No justice for children in Taylor County, TX
I later learned that they were ALL aware of the lack of evidence needed to implicate Moishe. Moishe was told, by W. Knowles (McCool's detective) that if he was a rich little white boy from a real good family, he would have already walked. "But you're're just some poor black kid nobody knows and they gonna hang you boy!"
All this happened during two consecutive 30 day periods Moishe was not allowed visitors. Except I later learned that the drug dealer's family was allowed in to visit our son and had also been writing him. We never knew that family but as I passed the deceased man's mother and simply spoke saying hello, she would not even part her lips to say hello or anything to me. What could she have to to say to a kid that they called a liar and a worthless piece of s...?
Who will be the one to help the children of west Texas?
Box 7512
Abilene, TX 79608
(325) 793-1005

Oh, yes this was all turned in to the FBI,ACLU, elected officials and multiple Innocence Agencys

Ron in Houston said...


I think you hit the nail on the head with your comment to the Ochoa post about the Reid technique.

It is a systematic failure of the way we've developed criminal investigations.

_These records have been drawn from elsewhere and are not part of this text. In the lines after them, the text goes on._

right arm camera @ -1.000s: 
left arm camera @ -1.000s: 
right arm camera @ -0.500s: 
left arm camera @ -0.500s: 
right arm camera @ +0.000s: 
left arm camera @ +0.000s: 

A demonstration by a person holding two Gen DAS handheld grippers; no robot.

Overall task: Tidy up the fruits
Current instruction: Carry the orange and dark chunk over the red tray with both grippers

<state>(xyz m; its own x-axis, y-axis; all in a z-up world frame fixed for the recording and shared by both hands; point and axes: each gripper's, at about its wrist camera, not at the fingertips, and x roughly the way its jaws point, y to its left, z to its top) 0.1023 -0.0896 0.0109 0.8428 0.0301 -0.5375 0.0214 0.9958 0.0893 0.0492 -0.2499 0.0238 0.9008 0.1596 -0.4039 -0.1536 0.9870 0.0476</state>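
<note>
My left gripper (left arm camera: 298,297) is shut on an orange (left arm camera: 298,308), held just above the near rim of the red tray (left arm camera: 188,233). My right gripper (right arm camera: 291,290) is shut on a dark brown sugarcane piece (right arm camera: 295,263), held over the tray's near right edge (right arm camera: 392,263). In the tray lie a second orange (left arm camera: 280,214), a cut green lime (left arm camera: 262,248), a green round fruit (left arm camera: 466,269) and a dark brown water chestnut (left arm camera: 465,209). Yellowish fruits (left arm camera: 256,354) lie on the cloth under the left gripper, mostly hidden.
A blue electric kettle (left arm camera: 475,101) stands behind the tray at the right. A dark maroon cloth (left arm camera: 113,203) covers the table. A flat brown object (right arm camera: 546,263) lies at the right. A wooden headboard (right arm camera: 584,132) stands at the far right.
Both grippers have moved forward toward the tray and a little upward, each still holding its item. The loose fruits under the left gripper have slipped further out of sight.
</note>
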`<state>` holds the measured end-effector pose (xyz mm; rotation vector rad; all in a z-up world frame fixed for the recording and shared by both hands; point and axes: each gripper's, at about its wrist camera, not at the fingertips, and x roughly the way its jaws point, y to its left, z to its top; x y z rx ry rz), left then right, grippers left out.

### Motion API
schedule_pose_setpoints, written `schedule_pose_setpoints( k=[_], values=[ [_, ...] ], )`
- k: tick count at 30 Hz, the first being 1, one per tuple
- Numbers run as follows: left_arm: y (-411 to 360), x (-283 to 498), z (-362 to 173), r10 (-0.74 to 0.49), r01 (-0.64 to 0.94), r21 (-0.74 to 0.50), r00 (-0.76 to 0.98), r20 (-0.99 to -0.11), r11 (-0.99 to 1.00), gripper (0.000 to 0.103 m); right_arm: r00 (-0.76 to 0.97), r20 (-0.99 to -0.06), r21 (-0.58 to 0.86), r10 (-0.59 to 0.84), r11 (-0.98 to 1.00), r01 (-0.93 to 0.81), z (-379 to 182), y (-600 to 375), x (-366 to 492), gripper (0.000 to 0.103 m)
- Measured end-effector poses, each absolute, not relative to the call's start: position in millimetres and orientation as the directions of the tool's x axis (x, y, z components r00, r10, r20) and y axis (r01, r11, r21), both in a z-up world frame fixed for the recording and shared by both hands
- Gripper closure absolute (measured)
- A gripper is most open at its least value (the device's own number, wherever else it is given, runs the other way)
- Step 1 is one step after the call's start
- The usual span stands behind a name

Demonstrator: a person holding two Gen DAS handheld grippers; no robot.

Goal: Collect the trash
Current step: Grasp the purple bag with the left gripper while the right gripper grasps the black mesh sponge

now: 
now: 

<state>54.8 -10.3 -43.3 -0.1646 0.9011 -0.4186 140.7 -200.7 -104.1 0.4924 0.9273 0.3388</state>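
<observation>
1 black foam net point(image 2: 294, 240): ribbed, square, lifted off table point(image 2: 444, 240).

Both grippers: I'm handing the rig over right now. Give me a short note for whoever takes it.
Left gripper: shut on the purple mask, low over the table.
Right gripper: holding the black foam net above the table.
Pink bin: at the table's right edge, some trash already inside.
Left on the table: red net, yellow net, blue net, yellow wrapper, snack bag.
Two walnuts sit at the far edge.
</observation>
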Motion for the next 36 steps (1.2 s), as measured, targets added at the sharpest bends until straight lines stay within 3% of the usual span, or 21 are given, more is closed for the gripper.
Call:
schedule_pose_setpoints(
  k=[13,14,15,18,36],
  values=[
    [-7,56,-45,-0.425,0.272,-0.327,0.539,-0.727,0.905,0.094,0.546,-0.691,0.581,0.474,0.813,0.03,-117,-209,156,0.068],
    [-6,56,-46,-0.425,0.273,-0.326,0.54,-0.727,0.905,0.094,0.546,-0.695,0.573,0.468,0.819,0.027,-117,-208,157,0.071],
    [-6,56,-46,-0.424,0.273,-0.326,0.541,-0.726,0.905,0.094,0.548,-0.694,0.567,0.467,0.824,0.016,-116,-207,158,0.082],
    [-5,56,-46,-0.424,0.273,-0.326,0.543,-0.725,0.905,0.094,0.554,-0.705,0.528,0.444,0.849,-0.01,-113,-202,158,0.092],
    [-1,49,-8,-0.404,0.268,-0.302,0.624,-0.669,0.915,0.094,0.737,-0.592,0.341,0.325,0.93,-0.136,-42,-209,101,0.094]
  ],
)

Until more is said about this and we own up to our failings, it will just continue and more innocent people will be convicted.

Ron in Houston said...
This comment has been removed by the author.
Anonymous said...

Also see Mourning Miranda.

JT Barrie said...

Sadly, this is what police do best: lie to the public. They love undercover work where they lie about their identities. They plant evidence. They lie about drugs to maintain support for the abusive drug war policy. The invent stories of wrongdoing to justify stopping "suspicious looking" people. And no, it is not limited to people of color. When I was younger and dressed in gym rat clothing doing my long runs in bad neighborhoods I was subjected to all sorts of wild accusations by police. When I was in those same neighborhoods in business apparel I got apologies and a show of respect.
And all we get in the media are whitewashes and cop shows glorifying police as heroic underdogs and even glorifying the lies they tell the public to do their duty.

Anonymous said...


I empathize with you for it is not only happening in west Texas but in the East part of the state also. I posted a small run down of my husband's in the thread Would you confess to save your life? It was to a degree the same way with a few exceptions

Anonymous said...

well i remember the article on that boy in TYC that refused to admit to his charge and i remember all ya'll tagging him and saying the parents was bad and the kid was bad. so, whats the difference if its a grown ass person or a young man tyring to grow? the justice system and the prosecutors need really tight rules and some checks and balance sytems - i think all the recent exonerations, the clear and loud IM INNOCENTS NEED to be looked into. and then the real truth will be revealed....the incarceration and convictions are based on non-truths and faulty witness testimony and lies - the convictions - based on race. i hope that fella chatman does sue....and the boy in atlanta and the boys in tyc - so somebody, like the tax payers, will say ENOUGH. i aint the smartest person around but i am somebody with a brain....we will be paying for the innocent to be incarcerated and we will be the ones paying for their freedom....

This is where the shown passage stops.